Provided data section start
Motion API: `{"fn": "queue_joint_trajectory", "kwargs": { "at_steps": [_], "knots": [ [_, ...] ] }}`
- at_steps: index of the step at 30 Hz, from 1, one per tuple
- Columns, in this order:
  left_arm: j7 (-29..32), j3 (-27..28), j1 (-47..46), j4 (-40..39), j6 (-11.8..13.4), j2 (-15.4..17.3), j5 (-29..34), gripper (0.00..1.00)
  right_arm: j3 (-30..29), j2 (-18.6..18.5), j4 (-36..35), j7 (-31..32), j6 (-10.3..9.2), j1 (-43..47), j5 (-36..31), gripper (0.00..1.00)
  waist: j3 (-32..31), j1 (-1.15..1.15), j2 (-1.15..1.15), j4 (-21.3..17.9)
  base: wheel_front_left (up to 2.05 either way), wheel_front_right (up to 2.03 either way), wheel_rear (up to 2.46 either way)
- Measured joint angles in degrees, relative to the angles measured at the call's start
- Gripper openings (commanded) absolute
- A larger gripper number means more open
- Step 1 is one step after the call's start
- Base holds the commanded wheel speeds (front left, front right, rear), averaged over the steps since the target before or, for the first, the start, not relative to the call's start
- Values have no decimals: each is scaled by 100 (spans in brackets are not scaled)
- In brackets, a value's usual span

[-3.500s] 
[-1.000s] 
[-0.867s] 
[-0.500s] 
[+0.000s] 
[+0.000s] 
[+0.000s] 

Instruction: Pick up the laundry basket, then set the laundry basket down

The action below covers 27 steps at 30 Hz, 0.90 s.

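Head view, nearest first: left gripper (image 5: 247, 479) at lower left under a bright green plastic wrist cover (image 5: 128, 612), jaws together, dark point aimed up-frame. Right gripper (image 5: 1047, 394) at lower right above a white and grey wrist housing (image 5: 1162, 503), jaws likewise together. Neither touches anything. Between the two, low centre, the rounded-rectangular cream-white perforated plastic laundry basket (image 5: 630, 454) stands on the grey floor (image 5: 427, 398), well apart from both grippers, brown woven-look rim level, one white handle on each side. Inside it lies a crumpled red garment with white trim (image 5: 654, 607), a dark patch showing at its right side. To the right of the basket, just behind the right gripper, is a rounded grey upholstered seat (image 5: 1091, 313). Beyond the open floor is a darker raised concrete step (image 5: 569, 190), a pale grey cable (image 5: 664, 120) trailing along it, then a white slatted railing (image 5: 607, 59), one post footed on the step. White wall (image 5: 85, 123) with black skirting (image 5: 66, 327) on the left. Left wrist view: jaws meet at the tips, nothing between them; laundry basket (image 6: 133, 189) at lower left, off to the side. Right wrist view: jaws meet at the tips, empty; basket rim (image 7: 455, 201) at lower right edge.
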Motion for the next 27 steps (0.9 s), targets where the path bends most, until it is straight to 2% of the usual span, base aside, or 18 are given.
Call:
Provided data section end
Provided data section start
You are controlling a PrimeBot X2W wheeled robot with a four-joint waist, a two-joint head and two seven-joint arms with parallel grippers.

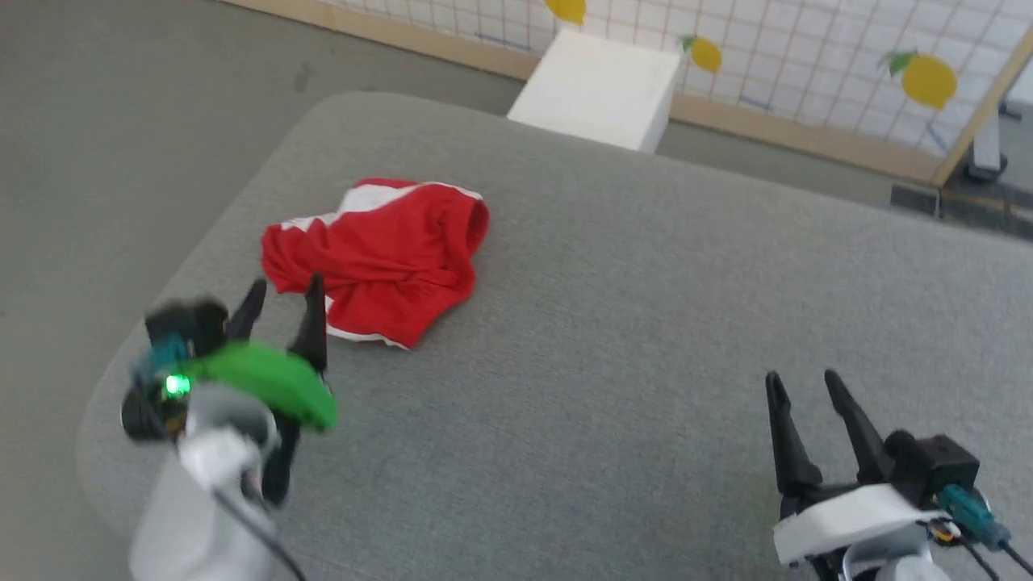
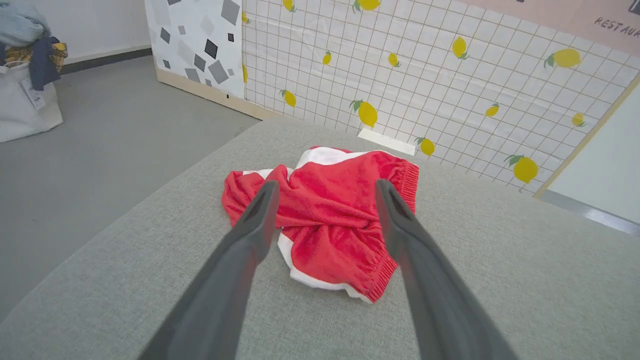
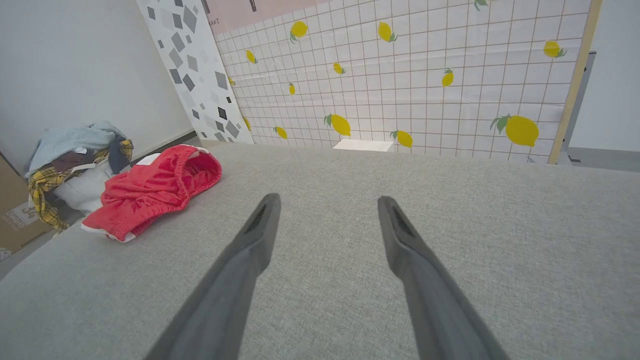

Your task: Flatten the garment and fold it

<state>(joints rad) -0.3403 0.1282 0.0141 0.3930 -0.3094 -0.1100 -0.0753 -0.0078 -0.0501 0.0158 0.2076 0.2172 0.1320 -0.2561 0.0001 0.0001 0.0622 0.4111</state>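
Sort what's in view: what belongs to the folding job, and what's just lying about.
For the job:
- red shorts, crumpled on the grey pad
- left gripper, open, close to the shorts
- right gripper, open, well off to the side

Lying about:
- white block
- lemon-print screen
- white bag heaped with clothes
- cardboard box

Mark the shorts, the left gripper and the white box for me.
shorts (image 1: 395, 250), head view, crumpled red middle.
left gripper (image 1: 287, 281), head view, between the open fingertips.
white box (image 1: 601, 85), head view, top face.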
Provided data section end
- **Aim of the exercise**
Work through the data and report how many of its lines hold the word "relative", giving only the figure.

- **Final answer**
2